The MLIR-based lowering pipeline refers to a structured, multi-stage compilation process in which high-level program representations—often from domains such as machine learning, scientific computing, or domain-specific languages—are systematically transformed (“lowered”) through successively more hardware-proximate dialects of the Multi-Level Intermediate Representation (MLIR). This progression leverages MLIR’s modular dialect/pluggable pass system to apply optimizations, canonicalizations, and target-aware mappings, ultimately emitting code that is highly tuned for CPUs, GPUs, NPUs, FPGAs, or other specialized architectures. MLIR-based lowering pipelines are foundational in modern compiler and accelerator toolchains, enabling domain experts to express semantics at an abstract level without sacrificing end-to-end performance or portability.
1. Dialect Design and High-Level Entry Points
An MLIR-based lowering pipeline begins with the ingestion of high-level IR, which may originate from general-purpose languages (C/C++, Fortran), machine learning frameworks (PyTorch, TensorFlow, Triton), or domain-specific languages (DSLs for tensor algebra, stencils, quantum assembly).

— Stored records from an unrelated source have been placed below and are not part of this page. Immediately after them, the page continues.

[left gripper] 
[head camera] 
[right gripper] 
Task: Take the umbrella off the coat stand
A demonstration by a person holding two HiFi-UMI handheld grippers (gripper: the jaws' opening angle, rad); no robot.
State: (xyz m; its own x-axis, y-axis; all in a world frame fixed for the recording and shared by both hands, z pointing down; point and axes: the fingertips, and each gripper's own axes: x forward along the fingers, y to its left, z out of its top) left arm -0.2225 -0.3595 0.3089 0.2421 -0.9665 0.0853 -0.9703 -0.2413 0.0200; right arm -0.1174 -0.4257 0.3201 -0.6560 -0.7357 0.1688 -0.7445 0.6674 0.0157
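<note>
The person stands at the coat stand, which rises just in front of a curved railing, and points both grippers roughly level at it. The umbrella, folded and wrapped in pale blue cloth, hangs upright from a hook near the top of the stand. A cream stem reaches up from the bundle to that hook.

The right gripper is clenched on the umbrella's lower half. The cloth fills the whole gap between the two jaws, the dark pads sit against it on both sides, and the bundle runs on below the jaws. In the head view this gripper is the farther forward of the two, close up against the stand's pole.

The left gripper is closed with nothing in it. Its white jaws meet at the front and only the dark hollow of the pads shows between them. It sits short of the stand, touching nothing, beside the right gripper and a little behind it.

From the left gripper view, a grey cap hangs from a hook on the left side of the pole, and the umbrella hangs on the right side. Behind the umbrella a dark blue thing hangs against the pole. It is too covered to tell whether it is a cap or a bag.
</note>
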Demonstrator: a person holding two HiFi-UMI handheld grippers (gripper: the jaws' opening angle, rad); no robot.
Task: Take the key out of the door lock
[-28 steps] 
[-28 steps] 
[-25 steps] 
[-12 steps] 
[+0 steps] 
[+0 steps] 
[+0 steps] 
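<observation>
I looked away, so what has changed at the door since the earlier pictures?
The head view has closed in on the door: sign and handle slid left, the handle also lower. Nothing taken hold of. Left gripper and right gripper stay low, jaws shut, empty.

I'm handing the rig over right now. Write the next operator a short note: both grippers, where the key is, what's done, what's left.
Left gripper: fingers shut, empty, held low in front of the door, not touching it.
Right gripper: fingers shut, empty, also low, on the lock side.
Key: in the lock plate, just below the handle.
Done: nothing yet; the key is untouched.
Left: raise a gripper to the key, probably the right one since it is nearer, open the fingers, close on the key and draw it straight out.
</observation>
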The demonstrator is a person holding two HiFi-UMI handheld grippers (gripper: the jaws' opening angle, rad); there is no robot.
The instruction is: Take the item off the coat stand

Each workflow introduces custom dialects to semantically encode operations relevant to the input domain:
- Machine Learning & Linear Algebra: Linalg-on-Tensor, torch, triton, and custom compiler dialects such as scanweaver.scan for selective scan recurrences (Wu et al., 30 May 2026).
- Scientific Computing: Stencil and DMP dialects for structured PDE-discretization operators (Stawinoga et al., 25 Jan 2026).
- Domain-Specific Language Compilers: ekl dialect for NumPy-like DSLs, sdfg dialect for data-centric task graphs (Friebel et al., 21 Apr 2026, Ben-Nun et al., 2023).
- Hardware Abstraction: TOP and TPU dialects for NNs targeting application-specific integrated circuits (Hu et al., 2022); custom quantum dialects for OpenQASM/QIR (McCaskey et al., 2021).
- Hardware-Specific Intrinsics: rvv for RISC-V vector, hls for FPGA HLS, gpu/nvvm for CUDA (Lei et al., 18 Mar 2026, Rodriguez-Canal et al., 11 Nov 2025, Katel et al., 2021, Absar et al., 23 Feb 2026).
At this stage, the IR encodes the intent of the computation with maximal semantic information, including structural parallelism, functional dependencies, and, when available, type and shape information for subtyping or algebraic rewrites.
2. Transformation Passes and Dialect Lowering Sequence
MLIR-based lowering is orchestrated as an explicit pipeline: a directed sequence of transformation passes, each converting between one or more dialects, rewriting operations, or specializing the representation.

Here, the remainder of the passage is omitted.